Кравченко сделал ему укол, озабоченно пощупал запястье. На
лице его проступило почтительное изумление.
-- Кирилл Владимирович, -- объявил Ногтев едва слышно, --
я оставляю за собой общее руководство, оперативную часть
поручаю вам. Фактически начальником экспедиции остаетесь вы. Я
не боюсь оказаться свадебным генералом.
Кравченко быстро оглянулся на сияющие лица, строго опустил
ладонь на широкий лоб Ногтева:
-- Довольно. На чем вы только держитесь? Спите,
набирайтесь сил.
Ногтев слабо улыбнулся бледными бескровными губами:
-- Уже набираюсь. Здесь так легко, не поверил бы... Только
теперь понимаю, что это было за чудовище -- атмосферное
давление.
Кравченко покачал головой, глаза его были серьезными и
очень обеспокоенными:
-- Вы пошли на чудовищный риск. Вас изрезали как никого
другого, да еще я удалил больше, чем собирался...
Он умолк, начал изучать экраны, где безостановочно бежали
цифры, прыгали цветные чертежи. И Ногтев скупо улыбнулся:
-- Можете не держать врачебную тайну так строго. Я сразу
узнал о своей злокачественной... Пробовали лапшу вешать, но я
стреляный воробей. Оставалось полгода...
Кравченко сказал осторожно, бросил пугливый взгляд на
окаменевших гостей:
-- Вы играли рискованно, но... выиграли. Мы все убрали.

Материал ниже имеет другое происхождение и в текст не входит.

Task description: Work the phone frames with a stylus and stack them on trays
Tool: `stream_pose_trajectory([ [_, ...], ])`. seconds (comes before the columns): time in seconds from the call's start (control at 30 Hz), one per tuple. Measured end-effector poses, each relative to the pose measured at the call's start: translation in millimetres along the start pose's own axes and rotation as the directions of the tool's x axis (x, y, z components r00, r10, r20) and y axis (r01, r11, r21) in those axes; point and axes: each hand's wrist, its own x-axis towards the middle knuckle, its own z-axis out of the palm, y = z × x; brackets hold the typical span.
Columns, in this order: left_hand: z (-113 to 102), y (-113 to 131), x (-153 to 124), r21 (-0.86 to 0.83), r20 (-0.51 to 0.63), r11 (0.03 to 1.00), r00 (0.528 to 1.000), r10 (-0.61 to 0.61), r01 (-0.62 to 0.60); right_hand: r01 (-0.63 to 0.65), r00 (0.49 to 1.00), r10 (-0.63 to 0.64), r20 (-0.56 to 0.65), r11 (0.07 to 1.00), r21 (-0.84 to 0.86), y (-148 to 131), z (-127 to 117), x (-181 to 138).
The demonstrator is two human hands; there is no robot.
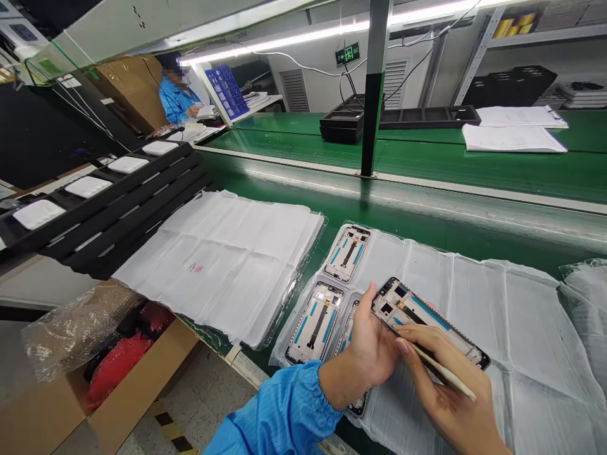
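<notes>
My left hand (372, 347) is closed around the lower edge of a phone screen assembly (434, 314), tilted with its back facing up. That back shows blue strips and a dark flex cable. In my right hand (455, 404) is a slim pale stick-like tool (450, 376), its tip hidden by my fingers near the assembly. Below lies a clear plastic tray (279, 357) with a second assembly (347, 254) and a third one (315, 322) in its pockets. More assemblies are partly covered by my left hand and forearm. A white sheet (474, 291) covers the tray's right part.
To the left lies a stack of white-covered trays (237, 246). Beyond it runs a black slatted rack (142, 208) with white pads. A cardboard box (142, 379) stands on the floor. An upright post (374, 95) rises behind the green bench (294, 196). Another person (175, 98) sits far left.
</notes>
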Motion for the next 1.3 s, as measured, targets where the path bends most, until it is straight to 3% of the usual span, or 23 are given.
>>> stream_pose_trajectory([
  [0.17, 8, 3, -3, -0.014, -0.104, 1.0, 0.994, -0.024, 0.022, 0.023, 1.0, -0.022, 0.02, 1.0, -0.006, 1, 1, -2],
  [0.4, 13, 3, -6, -0.03, -0.112, 0.999, 0.994, -0.016, 0.012, 0.085, 0.995, -0.082, 0.048, 0.995, -0.051, 5, 2, -2],
  [0.57, 16, 7, -6, -0.089, -0.18, 0.995, 0.982, -0.057, 0.041, 0.132, 0.99, -0.128, 0.052, 0.989, -0.061, 4, 1, 1],
  [0.87, 10, 1, -4, 0.007, -0.105, 1.0, 0.995, -0.001, 0.002, 0.051, 0.997, -0.049, 0.056, 0.998, -0.038, 5, -4, -2],
  [1.07, 20, 5, -5, -0.098, -0.137, 0.994, 0.99, 0.034, -0.048, 0.043, 0.991, -0.07, -0.112, 0.972, -0.231, 4, -9, -2],
  [1.3, 17, 9, -4, -0.152, -0.13, 0.988, 0.991, -0.029, 0.009, 0.229, 0.971, -0.214, 0.109, 0.961, -0.154, 16, -5, -9],
])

Если появятся метастазы, то здесь их добить легче. Как и другие
болезни!..
Кирилл видел, что интеллигентность не дает Кравченко
хвалиться, и Кравченко в самом деле поспешно добавил:
-- Правда, могут появиться новые, еще неизвестные.
Дверь бесшумно распахнулась, в помещение осторожно
продвинулся длинный, очень худой жук ростом с теленка. Двигался
он на тонких лапах, озирался пугливо, нервно поводил сяжками,
готовый при первом же окрике "Брысь!" удрать, стать в
чемоданчик, упасть мертвым как жук-притворяшка.
Его никто не видел, кроме Ногтева, все сидели спиной к
двери, и Ногтев с усилием взял ломоть сушеного мяса, сказал
"Ап!". Жук подбежал, благодарно схватил подачку и поспешно
выбежал, смешно подбрасывая зад.
Кравченко сказал сварливо:
-- Вижу, телекамеры работают исправно. Только не все
привычки перенимайте! Уже наприваживали попрошаек, не знаем как
избавиться. Косяком прут, нащупали добреньких.
-- У вас целый зоопарк, -- сказал Ногтев с натужным
смешком. -- Я думал, бред продолжается.
Заговорил Дмитрий, в его голосе прозвучала победная медь
духового оркестра:
-- Это все бесполезники, Аверьян Аверьянович! Настоящие
парни -- ксерксы. Самый лучший из них -- мой друг Дима.
На его плече дремало невообразимое страшилище, у Саши на
коленях свернулся пластинчатый жук, размером с панголина, по
стенам и потолку бегали огромные многоножки, жуки и рогоноги.
Дрались, шипели друг на друга, скрещивали острые мандибулы, со
стуком грохались на пол, разбегались, возобновляли возню...
-- Никогда не привыкну, -- вздохнул Ногтев. Его глаза
закрылись, голос упал до шепота, -- стар менять привычки. Если
не любил пауков, когда были с ноготь...
-- Я консерватор, -- говорил он дня два спустя, находясь
уже в своей комнате. -- Привычки не поменяю, увы. Возраст!